Z Twojego Ruchu odszedł dziś Łukasz Gibała, w ostatnich dniach uczyniła to także Anna Grodzka (przeszła do Zielonych) i Andrzej Piątak (został wyrzucony za poparcie rządu w głosowaniu nad wotum nieufności).

- Obkurczanie to proces, w którym to, co słabo się trzyma, jest niepotrzebne, znajduje się na zewnątrz. A to, co jest wewnątrz, jest bardziej zwarte. To część sanacji, przebudowy partii - wyjaśniał w radiu Tok FM Hartman.

- Wybory europejskie były pewnym wstrząsem i ci, którzy martwią się bardzo o swoją przyszłość, nie dowierzają, że mogą rozwijać swoje kariery w oparciu o TR, szukają dla siebie jakichś możliwości. Zostają ci, którzy są wierni partii i w nią wierzą - dodaje.

Zdaniem prof. Hartmana wyborcy oczekują powstania jednej, silnej formacji lewicowej i stąd współpraca SLD i TR: "Odpowiedzią na to oczekiwanie społeczne jest to taktyczne przymierze. Mam nadzieję, że to będzie wstęp do regularnej współpracy, sam na to od początku liczyłem".

- To dramat, że partia rządząca została w większości przejęta przez twardą prawicę. To stawia społeczeństwo w dramatycznej sytuacji, bo jest wewnętrzne przekonane, że ma wybór tylko między prawicą i skrajną prawicą, bo po drugiej stronie są tylko jakieś płotki. Chodzi o to, by pozbyć się tej beznadziejności - zaznacza.

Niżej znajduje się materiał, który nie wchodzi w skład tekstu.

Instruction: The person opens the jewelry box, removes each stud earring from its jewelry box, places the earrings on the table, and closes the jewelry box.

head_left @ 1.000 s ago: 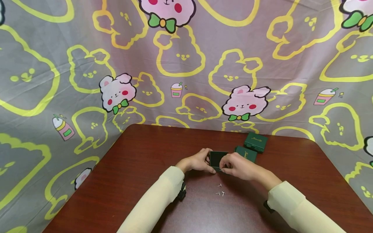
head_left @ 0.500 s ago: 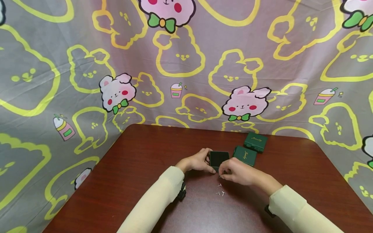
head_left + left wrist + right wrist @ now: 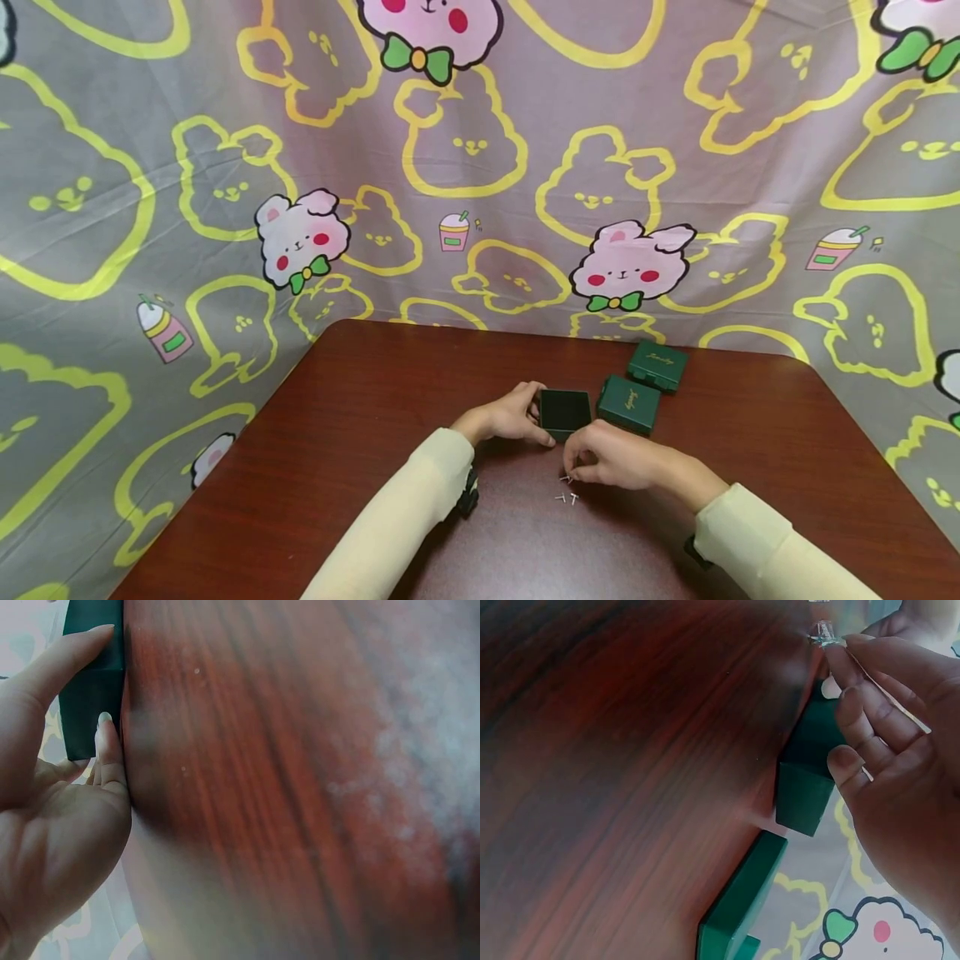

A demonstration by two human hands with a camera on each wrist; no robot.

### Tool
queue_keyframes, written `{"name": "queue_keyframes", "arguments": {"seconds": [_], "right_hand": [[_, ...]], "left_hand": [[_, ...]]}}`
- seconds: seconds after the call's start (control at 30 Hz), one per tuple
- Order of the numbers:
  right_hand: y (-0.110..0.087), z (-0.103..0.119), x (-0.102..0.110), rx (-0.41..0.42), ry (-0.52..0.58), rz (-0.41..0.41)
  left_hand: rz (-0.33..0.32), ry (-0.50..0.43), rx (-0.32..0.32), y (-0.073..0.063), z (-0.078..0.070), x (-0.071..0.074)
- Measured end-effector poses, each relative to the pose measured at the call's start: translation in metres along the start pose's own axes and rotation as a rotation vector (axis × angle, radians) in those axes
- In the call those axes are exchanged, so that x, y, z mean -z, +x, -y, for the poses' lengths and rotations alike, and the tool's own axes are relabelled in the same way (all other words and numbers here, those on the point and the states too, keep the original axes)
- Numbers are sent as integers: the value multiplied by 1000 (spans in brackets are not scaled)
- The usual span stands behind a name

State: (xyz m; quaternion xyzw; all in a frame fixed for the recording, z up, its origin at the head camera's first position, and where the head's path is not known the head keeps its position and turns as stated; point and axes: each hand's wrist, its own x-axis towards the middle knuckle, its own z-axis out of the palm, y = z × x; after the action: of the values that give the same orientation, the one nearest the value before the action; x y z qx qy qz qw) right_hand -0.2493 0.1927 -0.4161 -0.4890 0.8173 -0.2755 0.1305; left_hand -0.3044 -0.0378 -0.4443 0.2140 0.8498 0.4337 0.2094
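Note:
My left hand (image 3: 513, 414) grips the left side of an open dark green box (image 3: 566, 432) with a black inside. In the left wrist view the thumb lies along the side of the box (image 3: 91, 712) and the fingers wrap round its end. In front of the box, my right hand (image 3: 617, 454) is low over the table, its thumb and index finger pinching a small clear pin (image 3: 823, 634). The other fingers curl toward the palm. Nearer me, two small silvery T-shaped pins (image 3: 573, 499) lie on the table.
Two closed green boxes with gold lettering sit at the back right: one (image 3: 628, 405) beside the open box, the other (image 3: 657, 365) behind it. The reddish-brown wooden table (image 3: 375, 383) ends at a patterned cloth backdrop (image 3: 510, 275).
My right hand has drawn back from the open box toward me, down to the nearest small pins, uncovering the box's inside. The left hand and the box have stayed in place.

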Motion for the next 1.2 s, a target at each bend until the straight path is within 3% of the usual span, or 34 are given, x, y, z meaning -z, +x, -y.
{"name": "queue_keyframes", "arguments": {"seconds": [0.3,0.6,1.2], "right_hand": [[-1,2,-2,-4,8,12],[-2,-2,2,16,-27,-43],[-8,-10,32,-166,-76,-130]], "left_hand": [[-1,13,2,1,1,0],[3,2,7,0,2,-1],[8,15,16,1,1,0]]}}
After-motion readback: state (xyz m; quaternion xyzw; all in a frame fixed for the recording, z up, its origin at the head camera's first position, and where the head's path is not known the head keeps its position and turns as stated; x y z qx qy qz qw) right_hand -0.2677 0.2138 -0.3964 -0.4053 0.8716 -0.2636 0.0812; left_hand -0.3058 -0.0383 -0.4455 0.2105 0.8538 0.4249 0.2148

- Nie musi być tak, że wybieramy Tuska, bo boimy się Kaczyńskiego. Nie musi być tak, że wiatry historii przywiewają jakiś totalny populistyczny zamordyzm z Kaczyńskim, Macierewiczem i Rydzykiem. Taki triumwirat nam grozi, a z nim znajdziemy się na kilka lat w czarnej "de" - mówi filozof.